The investigation into Tiger Woods’ recent accident is taking a new turn, as authorities shift their focus away from the crash itself and toward what may have happened beforehand.

After declining a urine test following the incident, Woods has not been accused of wrongdoing — but the decision has led investigators to rely more heavily on external evidence, including dashcam footage now under review.

The Footage Before the Crash

According to sources familiar with the case, dashcam recordings from nearby vehicles and street surveillance have captured a sequence of events leading up to the moment Woods got behind the wheel.

Officials have not released specific details, but confirm that the footage is being analyzed for:

His condition prior to driving
The timing of his movements
And whether anything unusual occurred before the accident

“It’s not just about the impact,” one investigator said. “It’s about what led to it.”

A Shift in Focus

While early attention centered on the crash itself, investigators are now reconstructing a pre-incident timeline, using:

Video footage
Witness statements
And digital data

Experts say this approach is standard when certain forms of testing are unavailable.

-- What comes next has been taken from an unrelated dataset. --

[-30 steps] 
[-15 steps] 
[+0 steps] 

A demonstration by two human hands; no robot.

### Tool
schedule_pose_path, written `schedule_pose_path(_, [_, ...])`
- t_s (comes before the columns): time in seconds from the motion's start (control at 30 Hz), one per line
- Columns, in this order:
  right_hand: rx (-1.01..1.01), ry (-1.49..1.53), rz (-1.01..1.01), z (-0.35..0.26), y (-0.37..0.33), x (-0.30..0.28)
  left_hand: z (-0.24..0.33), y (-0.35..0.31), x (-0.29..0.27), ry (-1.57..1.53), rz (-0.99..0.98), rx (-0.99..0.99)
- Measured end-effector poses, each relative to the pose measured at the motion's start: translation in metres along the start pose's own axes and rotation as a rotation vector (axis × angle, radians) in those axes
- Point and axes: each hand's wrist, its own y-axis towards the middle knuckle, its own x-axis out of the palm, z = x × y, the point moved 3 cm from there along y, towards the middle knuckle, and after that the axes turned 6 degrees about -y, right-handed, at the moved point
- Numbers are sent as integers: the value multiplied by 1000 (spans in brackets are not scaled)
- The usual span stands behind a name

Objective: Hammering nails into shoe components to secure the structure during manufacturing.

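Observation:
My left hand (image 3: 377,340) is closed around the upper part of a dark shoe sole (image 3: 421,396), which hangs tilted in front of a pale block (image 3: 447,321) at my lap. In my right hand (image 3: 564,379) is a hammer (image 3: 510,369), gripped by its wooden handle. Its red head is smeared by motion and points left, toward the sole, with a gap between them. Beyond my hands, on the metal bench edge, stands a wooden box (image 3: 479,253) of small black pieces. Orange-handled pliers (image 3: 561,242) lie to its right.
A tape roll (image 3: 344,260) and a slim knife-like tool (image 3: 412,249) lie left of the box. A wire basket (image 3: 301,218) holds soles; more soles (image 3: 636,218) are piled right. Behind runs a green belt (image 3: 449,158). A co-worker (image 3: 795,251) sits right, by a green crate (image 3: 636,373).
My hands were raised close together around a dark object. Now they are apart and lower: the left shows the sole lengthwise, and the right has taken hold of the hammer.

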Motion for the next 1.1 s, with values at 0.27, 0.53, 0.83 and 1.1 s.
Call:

“When one piece of evidence isn’t there, you build the picture from everything else,” an analyst explained.

No Conclusions — But Growing Scrutiny

Authorities emphasize that no official conclusions have been reached and that the footage alone does not establish fault.

However, they acknowledge that pre-crash behavior can be critical in understanding the full context of an incident.

The Question That Now Matters

As the review continues, the central issue is no longer just how the accident happened —

but what was happening before it.

Because sometimes, the most important answers aren’t found at the moment everything went wrong —

but in the moments that came just before.